Matrix utilities¶
Helpers for working with (sparse) 2d matrices
Sparse matrix helpers¶
get_dense_row (matrix, row[, dtype]) |
Extract row from the sparse matrix |
sparse_matrix_to_dense (sparse_matrix) |
Convert sparse_matrix to a dense numpy array |
sparse_matrix_to_list (sparse_matrix) |
Convert sparse_matrix to a list of “sparse row vectors”. |
write_sparse_matrix (target, a, compress, …) |
Write a to the file target in matrix market format |
Matrix operation helpers¶
col_op (m, op) |
Apply op to each column in the matrix. |
col_sum (m) |
Calculate the sum of each column in the matrix. |
col_sum_mean (m, return_var) |
Calculate the mean of the sum of each column in the matrix. |
normalize_columns (matrix) |
Normalize the columns of the given (dense) matrix |
row_op (m, op) |
Apply op to each row in the matrix. |
row_sum (m) |
Calculate the sum of each row in the matrix. |
row_sum_mean (m, var) |
Calculate the mean of the sum of each row in the matrix. |
normalize_rows (matrix) |
Normalize the rows of the given (dense) matrix |
Other helpers¶
matrix_multiply (m1, m2, m3) |
Multiply the three matrices |
permute_matrix (m, is_flat, shape) |
Randomly permute the entries of the matrix. |
Definitions¶
Helpers for working with (sparse) 2d matrices
-
pyllars.matrix_utils.
col_sum_mean
(m: numpy.ndarray, return_var: bool = False) → float[source]¶ Calculate the mean of the sum of each column in the matrix.

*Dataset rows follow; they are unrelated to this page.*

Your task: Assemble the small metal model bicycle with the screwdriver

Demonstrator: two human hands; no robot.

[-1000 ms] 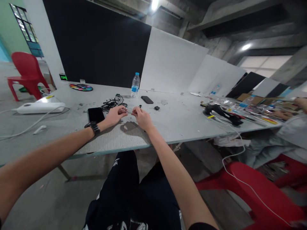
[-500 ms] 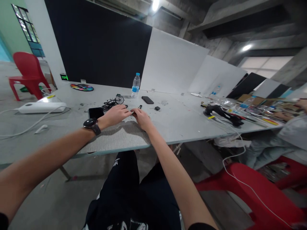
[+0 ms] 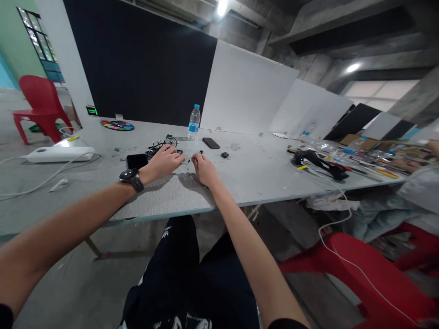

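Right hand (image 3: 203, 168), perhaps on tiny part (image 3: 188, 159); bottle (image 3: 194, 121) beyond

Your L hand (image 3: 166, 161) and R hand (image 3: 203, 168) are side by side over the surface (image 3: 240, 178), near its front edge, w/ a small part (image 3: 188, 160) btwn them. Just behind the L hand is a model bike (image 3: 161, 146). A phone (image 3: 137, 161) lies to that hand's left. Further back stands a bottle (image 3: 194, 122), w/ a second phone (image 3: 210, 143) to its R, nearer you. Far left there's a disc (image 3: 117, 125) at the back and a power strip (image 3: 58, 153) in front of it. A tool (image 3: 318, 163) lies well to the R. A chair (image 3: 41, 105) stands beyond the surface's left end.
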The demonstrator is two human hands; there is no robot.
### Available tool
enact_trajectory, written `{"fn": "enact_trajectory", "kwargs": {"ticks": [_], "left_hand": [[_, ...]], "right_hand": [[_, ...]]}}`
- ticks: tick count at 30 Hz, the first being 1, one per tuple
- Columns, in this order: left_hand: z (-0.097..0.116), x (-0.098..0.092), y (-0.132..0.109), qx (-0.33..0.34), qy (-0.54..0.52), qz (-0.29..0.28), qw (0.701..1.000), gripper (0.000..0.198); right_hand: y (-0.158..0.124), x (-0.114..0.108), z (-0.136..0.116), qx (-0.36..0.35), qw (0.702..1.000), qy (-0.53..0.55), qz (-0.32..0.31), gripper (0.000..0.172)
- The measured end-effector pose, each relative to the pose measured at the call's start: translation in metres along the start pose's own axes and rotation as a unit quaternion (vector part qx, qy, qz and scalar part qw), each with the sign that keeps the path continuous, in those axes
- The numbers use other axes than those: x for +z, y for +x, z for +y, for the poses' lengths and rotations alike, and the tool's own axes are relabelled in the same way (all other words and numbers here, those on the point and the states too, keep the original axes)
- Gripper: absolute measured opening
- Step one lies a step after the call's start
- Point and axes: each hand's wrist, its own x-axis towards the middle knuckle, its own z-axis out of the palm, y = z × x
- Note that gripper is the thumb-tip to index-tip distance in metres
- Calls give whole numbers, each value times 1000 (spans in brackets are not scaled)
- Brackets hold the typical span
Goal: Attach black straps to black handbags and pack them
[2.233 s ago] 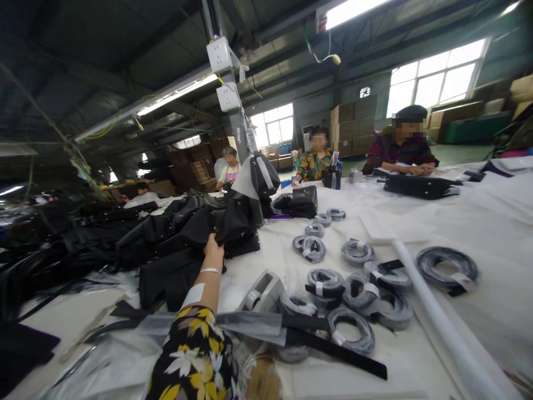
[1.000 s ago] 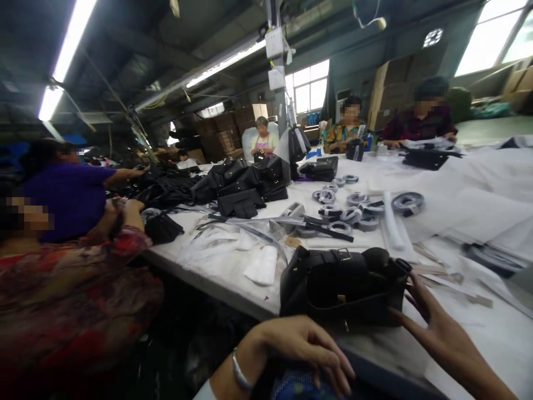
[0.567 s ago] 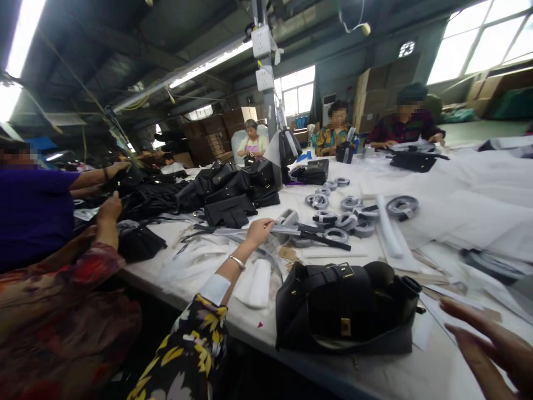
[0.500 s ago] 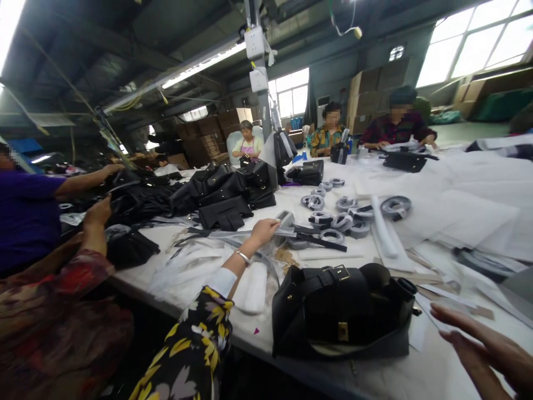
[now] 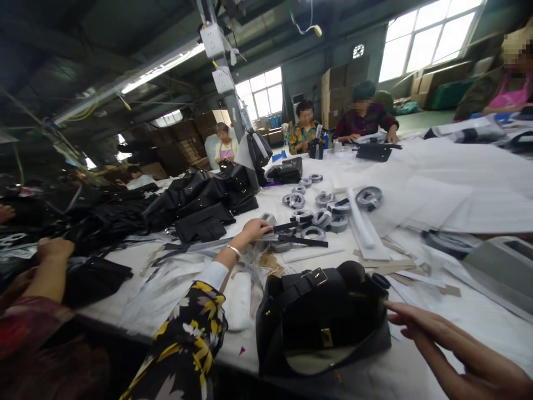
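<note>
A black handbag (image 5: 322, 316) with gold-coloured hardware stands in front of me at the table's edge, its top gaping toward me. My right hand (image 5: 453, 347) is open, fingers stretched out, the tips at the bag's right side; whether they touch it I cannot tell. Beyond the bag, my left hand (image 5: 255, 229) reaches across with fingers closed at the end of a black strap (image 5: 285, 226). A second black strap (image 5: 303, 241) lies just below that one. Clear plastic wrap (image 5: 200, 258) trails left of my wrist.
Wrapped strap coils (image 5: 322, 216) lie past my left hand. A pile of black bags (image 5: 200, 194) is at the left, near a co-worker's hand (image 5: 56, 247). White foam sheets (image 5: 441, 189) cover the right side. A grey device (image 5: 502, 272) stands at the right edge.
The view has turned to the right. My right hand has moved left, up to the bag's side. My left hand has moved slightly farther along the straps, whose ends now lie more apart.
</note>
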Motion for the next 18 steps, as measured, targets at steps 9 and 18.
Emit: {"fn": "enact_trajectory", "kwargs": {"ticks": [9,18], "left_hand": [[51,-60,-88,48,-100,12,994,46],[109,-85,-196,19,-194,-54,979,41]], "right_hand": [[19,-9,-61,101,976,193,-28,34],[18,2,-100,178,866,388,-260,56]]}}
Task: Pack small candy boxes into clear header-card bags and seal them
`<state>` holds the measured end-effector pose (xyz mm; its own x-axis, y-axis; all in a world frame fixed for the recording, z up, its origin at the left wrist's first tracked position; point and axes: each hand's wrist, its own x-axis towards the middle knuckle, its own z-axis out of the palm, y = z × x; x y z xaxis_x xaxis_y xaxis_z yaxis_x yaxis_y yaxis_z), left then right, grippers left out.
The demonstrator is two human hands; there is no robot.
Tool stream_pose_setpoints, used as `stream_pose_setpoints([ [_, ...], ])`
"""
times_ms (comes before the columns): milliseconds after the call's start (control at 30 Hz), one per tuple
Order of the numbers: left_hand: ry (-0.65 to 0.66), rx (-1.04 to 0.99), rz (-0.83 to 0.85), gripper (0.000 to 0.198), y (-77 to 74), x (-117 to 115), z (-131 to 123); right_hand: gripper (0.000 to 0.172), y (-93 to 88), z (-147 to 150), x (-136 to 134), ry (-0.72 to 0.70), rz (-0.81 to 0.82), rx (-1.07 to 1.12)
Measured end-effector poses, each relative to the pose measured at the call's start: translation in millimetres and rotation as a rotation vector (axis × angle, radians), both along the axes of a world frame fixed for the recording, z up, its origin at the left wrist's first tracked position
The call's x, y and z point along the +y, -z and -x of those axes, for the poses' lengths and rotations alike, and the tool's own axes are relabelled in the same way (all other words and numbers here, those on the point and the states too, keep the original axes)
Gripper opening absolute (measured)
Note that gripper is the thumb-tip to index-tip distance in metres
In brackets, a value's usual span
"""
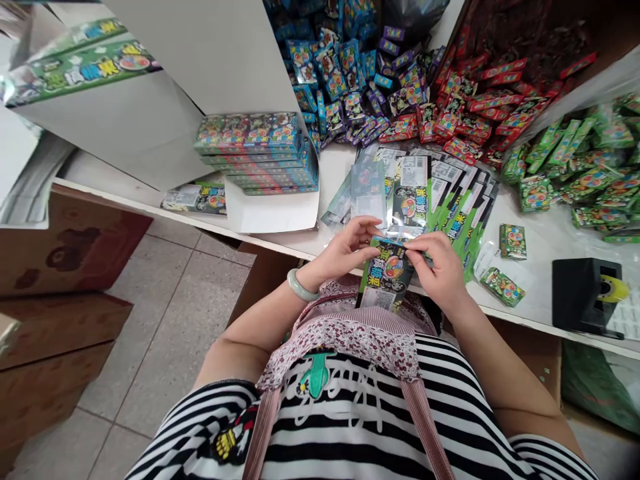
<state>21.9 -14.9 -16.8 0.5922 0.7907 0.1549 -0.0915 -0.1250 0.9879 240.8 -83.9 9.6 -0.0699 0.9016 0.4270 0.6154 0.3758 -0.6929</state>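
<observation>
Both hands meet over a black and green printed plastic packet (387, 277) held at the table's near edge. My left hand (347, 250), with a pale green bangle on its wrist, pinches the packet's top left corner. My right hand (437, 267) pinches the top right with fingers curled. Just beyond them lies a fanned pile of matching flat packets (450, 190) on the white table (540, 243).
Heaps of small boxes lie at the back: blue (325, 60), red (480, 93), green (585, 167). A stack of filled display packs (255, 150) stands at the left, a black tape dispenser (587, 293) at the right. Brown cartons (60, 247) sit on the tiled floor.
</observation>
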Motion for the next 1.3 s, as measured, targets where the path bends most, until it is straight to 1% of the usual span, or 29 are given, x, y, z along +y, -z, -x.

Optionally, the variances of the column sums can also be calculated.
Parameters: - m (numpy.ndarray) – The (2d) matrix
- var (bool) – Whether to calculate the variances
Returns: - mean (float) – The mean of the column sums in the matrix
- variance (float) – If return_var is True, then the variance of the column sums
-
pyllars.matrix_utils.
get_dense_row
(matrix: scipy.sparse.base.spmatrix, row: int, dtype=<class 'float'>, max_length: Optional[int] = None) → numpy.ndarray[source]¶ Extract row from the sparse matrix
Parameters: - matrix (scipy.sparse.spmatrix) – The sparse matrix
- row (int) – The 0-based row index
- dtype (type) – The base type of elements of matrix. This is used for the corner case where matrix is essentially a sparse column vector.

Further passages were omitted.